I'm not surprised at all that regulation is happening, I just wonder why it's taken so long
Mainly because, years ago, most of the Florida waterfront was still natural and undeveloped. You couldn't see the water for all of the mangroves. Thankfully, for real estate developers, they are all mostly gone now.

It's all been bull dozed and paved over and covered with condos now, and waterfront mansions to house all of the Yankees from New York and New Jersey (two places with probably the smallest per capita boat ownership of any coast states), and for the Russian crime lords who need to have a safe place to put their mansions, who don't want to have to worry about a sailboat with a sniper or explosives in it, getting too close to their security perimeter (and there is one town in south Florida where if you get too close to certain Russian mafia bosses waterfront homes, the local police will come check you out and ask you what you are doing there). But, really, although obnoxious, the Russians are a much smaller problem than the real estate brokers.

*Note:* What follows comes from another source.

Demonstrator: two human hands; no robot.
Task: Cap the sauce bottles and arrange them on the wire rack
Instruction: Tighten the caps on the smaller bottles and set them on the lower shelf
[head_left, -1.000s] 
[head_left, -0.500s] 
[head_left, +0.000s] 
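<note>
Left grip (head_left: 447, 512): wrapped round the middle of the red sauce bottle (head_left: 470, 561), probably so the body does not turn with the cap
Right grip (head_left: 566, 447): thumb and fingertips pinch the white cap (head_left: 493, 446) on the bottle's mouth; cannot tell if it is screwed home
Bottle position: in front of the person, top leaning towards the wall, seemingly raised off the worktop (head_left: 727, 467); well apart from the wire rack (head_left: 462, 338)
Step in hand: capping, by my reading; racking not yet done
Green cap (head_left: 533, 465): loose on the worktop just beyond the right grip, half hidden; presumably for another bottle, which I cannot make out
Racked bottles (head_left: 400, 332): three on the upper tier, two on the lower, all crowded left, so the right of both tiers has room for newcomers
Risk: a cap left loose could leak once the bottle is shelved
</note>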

The good news for boaters: The panhandle is like south Florida used to be (and unlike southern Florida, still has a high percentage of native Floridians in it). I don't know for how much longer, though. All we can do is keep calling it "The Redneck Riviera" and hope all of the New Yorkers and New Jerseyites continue to believe it, or they will start moving there and ruining it for boaters, too.

In the end though, money always wins. Always. And the big money in southern Florida wants condos and mansions on every square foot of waterfront property in Florida. And, they don't want any silly boats, blocking their views of the water. And, what they want is what will happen.